I just cannot imagine a realistic circumstance where even a police officer in America would need all the stuff John mentions, never mind Joe Citizen. Maybe I am just too much of a minimalist. As I said, I think highly of John Farnam, and hope to take a class from him someday&#8230;but this just struck me as very odd.

Of course, the longer I am away from the gun industry and doing "real world" stuff, the sillier the industry begins to look.

*Never pay again for live sex! | Hot girls doing naughty stuff for free! | Chat for free!*


----------



## Baldy (Jun 21, 2006)

Maybe he just got into body building. I couldn't make it two blocks with all that and my bad health. Jeezzz.


----------



## tony pasley (May 6, 2006)

I carry a full size 45, a folding knife, a reload now. Ten years ago when I traveled to some unfriendly places I was known to carry a back-up pistol several reloads and at least 2 knives.


----------



## propellerhead (May 19, 2006)

No such thing. 

Everyone carries what they are comfortable with. If we lined up everyone by amount of personal security and protection they have, each person can always look to their left and say "You're not prepared enough." At the same time, they can always look to their right and say "You are overdoing it." All this time, that person will say "My stuff is just right."


----------



## kansas_plainsman (May 9, 2006)

Robert Heinlein said that "Survival is more an art rather than it is a science." He then went on to illustrate how very different approaches worked for different people.

Now he made the comment through a fictional character, about fictional characters, but RAH was known to be an aggressive and thorough researcher.

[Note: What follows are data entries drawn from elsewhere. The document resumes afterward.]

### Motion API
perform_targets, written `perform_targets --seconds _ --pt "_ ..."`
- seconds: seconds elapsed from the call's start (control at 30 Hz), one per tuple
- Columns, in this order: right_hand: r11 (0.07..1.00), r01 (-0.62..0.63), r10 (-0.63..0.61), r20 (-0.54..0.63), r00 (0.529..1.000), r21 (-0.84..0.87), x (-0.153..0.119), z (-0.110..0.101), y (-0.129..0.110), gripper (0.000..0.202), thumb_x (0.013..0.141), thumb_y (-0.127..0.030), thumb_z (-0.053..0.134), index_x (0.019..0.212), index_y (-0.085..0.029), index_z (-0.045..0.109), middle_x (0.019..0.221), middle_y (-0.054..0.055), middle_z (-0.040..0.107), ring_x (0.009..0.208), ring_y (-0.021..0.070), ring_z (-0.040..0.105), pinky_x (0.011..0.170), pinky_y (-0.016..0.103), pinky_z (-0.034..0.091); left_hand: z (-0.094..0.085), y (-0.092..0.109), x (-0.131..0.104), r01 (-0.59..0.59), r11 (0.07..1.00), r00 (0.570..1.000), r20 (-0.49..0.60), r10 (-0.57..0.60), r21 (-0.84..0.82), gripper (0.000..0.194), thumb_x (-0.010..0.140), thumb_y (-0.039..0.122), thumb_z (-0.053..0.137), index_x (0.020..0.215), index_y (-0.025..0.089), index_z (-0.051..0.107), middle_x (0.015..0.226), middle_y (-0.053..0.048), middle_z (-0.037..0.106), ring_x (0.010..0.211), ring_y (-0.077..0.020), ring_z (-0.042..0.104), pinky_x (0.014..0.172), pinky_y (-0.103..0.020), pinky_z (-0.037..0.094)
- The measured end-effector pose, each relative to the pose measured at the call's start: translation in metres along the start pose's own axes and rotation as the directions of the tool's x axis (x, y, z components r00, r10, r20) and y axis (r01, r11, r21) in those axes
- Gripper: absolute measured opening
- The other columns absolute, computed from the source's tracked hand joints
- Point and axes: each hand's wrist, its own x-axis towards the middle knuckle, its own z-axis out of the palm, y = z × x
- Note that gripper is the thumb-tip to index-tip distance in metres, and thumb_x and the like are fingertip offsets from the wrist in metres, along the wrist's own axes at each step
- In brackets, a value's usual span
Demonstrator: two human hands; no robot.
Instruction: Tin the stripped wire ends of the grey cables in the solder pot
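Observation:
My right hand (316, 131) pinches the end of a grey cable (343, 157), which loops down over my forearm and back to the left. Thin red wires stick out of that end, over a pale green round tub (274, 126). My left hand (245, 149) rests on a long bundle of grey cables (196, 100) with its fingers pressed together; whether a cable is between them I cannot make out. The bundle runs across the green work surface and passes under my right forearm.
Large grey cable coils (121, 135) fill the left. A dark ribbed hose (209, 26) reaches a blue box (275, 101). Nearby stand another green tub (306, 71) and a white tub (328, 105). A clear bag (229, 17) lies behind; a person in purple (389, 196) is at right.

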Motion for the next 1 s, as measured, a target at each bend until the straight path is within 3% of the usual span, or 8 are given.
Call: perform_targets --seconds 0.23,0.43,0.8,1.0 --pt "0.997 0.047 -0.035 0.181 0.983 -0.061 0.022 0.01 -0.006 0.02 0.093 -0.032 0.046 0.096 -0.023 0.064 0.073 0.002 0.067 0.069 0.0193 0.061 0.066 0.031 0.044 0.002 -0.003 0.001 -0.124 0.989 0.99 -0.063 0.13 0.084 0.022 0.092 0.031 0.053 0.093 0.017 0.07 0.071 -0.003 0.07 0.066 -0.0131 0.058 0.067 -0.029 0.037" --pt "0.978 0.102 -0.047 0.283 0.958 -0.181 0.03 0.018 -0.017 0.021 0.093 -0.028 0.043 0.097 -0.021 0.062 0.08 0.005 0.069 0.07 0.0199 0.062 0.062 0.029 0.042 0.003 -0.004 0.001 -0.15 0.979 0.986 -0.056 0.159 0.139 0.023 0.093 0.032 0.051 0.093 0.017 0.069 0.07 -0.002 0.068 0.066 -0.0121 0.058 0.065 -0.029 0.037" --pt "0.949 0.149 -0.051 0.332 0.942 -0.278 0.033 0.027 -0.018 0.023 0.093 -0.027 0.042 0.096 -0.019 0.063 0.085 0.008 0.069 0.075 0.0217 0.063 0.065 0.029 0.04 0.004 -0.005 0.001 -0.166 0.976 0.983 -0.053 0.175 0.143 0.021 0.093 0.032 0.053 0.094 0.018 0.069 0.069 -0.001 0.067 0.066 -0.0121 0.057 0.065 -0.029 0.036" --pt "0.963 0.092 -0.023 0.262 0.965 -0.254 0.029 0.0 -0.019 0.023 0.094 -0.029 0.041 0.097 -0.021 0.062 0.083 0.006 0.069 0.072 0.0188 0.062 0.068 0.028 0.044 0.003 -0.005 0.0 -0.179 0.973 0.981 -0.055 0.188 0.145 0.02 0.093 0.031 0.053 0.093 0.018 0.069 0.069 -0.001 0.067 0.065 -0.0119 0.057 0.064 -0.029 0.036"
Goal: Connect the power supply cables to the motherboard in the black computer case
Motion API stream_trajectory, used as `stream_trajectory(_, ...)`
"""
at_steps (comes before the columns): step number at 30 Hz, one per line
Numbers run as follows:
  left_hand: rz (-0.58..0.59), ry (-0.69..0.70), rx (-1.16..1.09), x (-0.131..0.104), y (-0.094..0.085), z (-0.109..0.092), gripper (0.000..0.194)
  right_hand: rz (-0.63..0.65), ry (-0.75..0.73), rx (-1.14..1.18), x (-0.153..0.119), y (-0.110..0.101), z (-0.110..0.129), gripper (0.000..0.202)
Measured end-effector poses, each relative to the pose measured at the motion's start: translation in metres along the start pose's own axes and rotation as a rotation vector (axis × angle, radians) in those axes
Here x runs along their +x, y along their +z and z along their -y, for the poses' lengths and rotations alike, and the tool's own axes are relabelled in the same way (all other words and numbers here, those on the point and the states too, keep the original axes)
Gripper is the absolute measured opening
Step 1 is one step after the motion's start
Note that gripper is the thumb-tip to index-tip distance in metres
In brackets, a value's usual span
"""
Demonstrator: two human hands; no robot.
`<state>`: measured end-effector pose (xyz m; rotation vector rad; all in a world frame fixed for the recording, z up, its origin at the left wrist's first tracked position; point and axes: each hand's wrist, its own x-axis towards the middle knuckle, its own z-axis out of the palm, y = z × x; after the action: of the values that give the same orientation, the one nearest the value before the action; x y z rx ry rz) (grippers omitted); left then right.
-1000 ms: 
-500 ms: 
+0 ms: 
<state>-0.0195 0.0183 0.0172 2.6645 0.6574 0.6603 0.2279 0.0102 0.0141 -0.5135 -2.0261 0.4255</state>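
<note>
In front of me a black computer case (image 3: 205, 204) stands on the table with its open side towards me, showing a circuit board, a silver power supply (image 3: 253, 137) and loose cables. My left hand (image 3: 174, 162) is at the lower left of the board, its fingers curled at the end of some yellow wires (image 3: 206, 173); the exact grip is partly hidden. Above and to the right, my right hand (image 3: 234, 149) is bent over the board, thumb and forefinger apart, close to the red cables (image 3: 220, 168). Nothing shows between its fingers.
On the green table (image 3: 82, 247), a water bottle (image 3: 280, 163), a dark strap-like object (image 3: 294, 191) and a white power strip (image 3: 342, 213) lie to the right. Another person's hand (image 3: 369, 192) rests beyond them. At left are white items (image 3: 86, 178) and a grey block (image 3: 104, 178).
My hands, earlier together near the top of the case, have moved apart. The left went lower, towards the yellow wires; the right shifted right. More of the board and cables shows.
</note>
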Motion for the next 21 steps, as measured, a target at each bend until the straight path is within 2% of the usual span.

I take it that it was informed opinion on the subject back in the 50s.

Translating it to the here-and-now, I'm agreeing with the opinion expressed above - one mans burden is another man's minimal 'kit'.


----------



## Revolver (Aug 26, 2006)

I think "whatever floats your boat" applies here. Some may think you carry too much. I for instance don't carry OC(and won't) and I don't usually don't carry a flashlight during the day. I don't think what you carry is excessive. It just doesn't work for me. Some would say the fact that I carry "full size" revolvers and won't carry a compact as excessive. I don't like compacts and would rather carry the extra weight and size.


----------



## Mike Barham (Mar 30, 2006)

I agree that everyone needs to find their personal comfort zone. But has there _ever_ been a case where an armed citizen (or even a cop) had to use three handguns, or multiple knives, to survive a defensive situation in America? I think there comes a point where being loaded down with a giant amount of weaponry just becomes irrational.

The items I carry fit specifically into a "use of force continuum," to use faddish high-speed jargon. Granted, I do not have a whole lot of redundant capability, but where are the cases where a private citizen needed it? Playing "what if" is good to a point, but thinking about outlandish scenarios where you'd need three guns - then following through by carrying enough steel and lead to sink a small boat - seems odd. I wonder what an investigating officer or local DA would say if you shot a guy with your main gun, then opened your super-tactical "shoot me first" vest to display an array of weapons not seen since Keanu Reeves in _The Matrix_.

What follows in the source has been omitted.